● Your objective
Reproduce verbatim the lines of the material below, starting at the line with "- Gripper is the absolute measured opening" and ending at the line with "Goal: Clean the", both inclusive; skip the rest.

Dataset entries: Begin

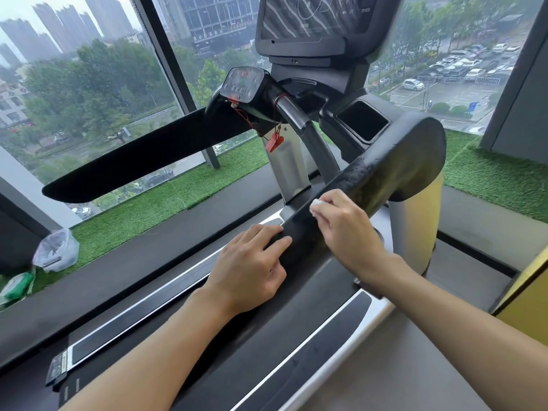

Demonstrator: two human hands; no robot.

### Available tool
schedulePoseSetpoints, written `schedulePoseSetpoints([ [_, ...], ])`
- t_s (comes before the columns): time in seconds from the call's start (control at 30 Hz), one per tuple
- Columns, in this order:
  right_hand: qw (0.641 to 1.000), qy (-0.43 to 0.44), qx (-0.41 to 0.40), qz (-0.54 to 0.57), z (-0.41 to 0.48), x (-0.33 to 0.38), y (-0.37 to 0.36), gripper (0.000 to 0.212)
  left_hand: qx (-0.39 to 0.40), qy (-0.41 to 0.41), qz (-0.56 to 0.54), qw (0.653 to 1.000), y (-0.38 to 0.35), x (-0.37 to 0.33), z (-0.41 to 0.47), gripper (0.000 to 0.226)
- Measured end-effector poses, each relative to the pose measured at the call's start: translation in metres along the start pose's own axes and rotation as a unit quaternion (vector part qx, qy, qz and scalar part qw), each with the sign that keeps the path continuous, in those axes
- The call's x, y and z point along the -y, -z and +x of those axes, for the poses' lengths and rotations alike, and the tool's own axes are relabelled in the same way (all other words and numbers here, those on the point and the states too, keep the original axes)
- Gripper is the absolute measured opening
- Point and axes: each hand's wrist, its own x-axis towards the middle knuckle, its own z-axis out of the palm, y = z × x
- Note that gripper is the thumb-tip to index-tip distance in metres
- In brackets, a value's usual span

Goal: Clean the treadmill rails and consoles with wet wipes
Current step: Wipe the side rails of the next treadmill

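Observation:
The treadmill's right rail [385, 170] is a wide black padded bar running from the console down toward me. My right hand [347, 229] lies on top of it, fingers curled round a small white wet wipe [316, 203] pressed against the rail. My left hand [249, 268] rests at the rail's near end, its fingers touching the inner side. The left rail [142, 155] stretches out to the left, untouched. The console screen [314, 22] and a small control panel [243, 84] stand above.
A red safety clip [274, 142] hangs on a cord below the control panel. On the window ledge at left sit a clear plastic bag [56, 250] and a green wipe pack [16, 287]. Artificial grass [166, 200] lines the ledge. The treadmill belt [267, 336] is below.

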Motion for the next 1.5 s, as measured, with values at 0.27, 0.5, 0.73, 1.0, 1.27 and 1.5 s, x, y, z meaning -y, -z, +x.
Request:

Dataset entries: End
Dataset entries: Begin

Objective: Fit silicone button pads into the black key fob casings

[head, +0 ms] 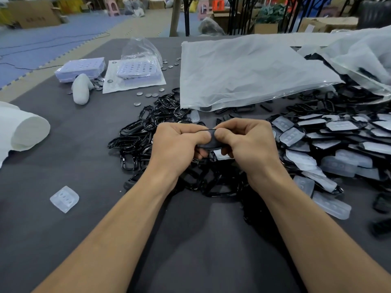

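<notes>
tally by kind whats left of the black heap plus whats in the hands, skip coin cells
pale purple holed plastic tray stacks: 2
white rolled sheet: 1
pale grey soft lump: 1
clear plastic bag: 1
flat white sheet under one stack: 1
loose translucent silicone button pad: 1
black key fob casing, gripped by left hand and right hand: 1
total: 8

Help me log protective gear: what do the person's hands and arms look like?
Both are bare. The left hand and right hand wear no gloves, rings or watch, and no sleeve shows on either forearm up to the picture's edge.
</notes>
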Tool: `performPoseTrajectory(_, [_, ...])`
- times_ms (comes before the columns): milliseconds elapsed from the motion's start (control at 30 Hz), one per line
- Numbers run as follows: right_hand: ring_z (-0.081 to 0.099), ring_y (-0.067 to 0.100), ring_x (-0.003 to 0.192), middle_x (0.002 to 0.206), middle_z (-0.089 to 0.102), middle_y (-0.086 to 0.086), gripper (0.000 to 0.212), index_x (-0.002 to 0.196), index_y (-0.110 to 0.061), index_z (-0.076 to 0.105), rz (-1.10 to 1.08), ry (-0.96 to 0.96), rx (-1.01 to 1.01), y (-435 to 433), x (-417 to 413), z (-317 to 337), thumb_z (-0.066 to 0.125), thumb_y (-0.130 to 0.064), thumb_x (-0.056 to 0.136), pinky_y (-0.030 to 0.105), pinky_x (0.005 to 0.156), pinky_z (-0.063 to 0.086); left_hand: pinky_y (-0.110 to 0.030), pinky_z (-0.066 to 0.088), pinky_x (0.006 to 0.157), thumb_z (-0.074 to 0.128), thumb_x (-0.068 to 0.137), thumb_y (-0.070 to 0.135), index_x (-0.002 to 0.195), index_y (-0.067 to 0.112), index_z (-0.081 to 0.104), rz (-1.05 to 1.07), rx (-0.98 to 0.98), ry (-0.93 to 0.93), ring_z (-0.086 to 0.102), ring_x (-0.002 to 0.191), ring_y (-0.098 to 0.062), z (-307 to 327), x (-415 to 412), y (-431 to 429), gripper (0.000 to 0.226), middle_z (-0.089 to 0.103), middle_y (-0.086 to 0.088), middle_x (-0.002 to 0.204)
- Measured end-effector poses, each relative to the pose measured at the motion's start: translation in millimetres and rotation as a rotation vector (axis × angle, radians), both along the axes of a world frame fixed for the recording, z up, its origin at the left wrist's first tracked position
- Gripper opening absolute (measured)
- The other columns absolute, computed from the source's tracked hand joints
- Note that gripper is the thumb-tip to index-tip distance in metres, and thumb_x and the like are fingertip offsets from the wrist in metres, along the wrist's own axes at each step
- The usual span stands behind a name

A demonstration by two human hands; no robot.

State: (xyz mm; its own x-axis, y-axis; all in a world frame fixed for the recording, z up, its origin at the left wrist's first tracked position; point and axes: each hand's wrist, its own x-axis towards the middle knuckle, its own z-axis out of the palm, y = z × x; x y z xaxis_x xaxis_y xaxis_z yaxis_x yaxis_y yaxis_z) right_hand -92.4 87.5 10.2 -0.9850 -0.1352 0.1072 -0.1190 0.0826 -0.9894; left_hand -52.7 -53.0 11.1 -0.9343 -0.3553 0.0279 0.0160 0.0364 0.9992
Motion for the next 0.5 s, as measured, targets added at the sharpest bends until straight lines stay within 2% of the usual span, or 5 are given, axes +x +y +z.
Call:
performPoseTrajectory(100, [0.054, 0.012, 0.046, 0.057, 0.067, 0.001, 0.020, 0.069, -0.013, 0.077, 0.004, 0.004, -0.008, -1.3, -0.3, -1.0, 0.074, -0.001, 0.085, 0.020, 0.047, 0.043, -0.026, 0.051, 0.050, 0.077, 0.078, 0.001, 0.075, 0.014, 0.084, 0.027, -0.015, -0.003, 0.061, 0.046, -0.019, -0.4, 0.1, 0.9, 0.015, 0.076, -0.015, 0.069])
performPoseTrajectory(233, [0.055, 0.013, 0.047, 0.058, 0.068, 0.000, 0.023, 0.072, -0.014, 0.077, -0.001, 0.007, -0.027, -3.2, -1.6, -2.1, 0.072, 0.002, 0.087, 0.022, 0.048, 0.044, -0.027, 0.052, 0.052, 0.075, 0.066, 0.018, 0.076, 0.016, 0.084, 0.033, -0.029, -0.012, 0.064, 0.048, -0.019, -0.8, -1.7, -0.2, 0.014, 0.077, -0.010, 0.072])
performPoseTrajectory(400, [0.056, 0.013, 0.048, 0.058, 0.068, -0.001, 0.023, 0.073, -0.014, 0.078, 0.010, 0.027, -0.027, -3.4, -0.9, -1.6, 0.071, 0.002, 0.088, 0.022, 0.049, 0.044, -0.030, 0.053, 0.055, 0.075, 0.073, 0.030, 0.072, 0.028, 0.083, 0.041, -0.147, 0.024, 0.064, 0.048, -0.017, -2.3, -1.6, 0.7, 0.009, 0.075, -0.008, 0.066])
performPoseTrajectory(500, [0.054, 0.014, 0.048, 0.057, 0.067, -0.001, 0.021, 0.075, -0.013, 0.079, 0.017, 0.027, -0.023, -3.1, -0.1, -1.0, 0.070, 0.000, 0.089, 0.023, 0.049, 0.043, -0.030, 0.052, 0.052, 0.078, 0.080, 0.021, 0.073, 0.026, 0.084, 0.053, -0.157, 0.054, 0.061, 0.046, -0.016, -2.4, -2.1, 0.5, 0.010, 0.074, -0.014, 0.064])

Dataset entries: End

● Exercise result
- Gripper is the absolute measured opening
- Point and axes: each hand's wrist, its own x-axis towards the middle knuckle, its own z-axis out of the palm, y = z × x
- Note that gripper is the thumb-tip to index-tip distance in metres
- In brackets, a value's usual span

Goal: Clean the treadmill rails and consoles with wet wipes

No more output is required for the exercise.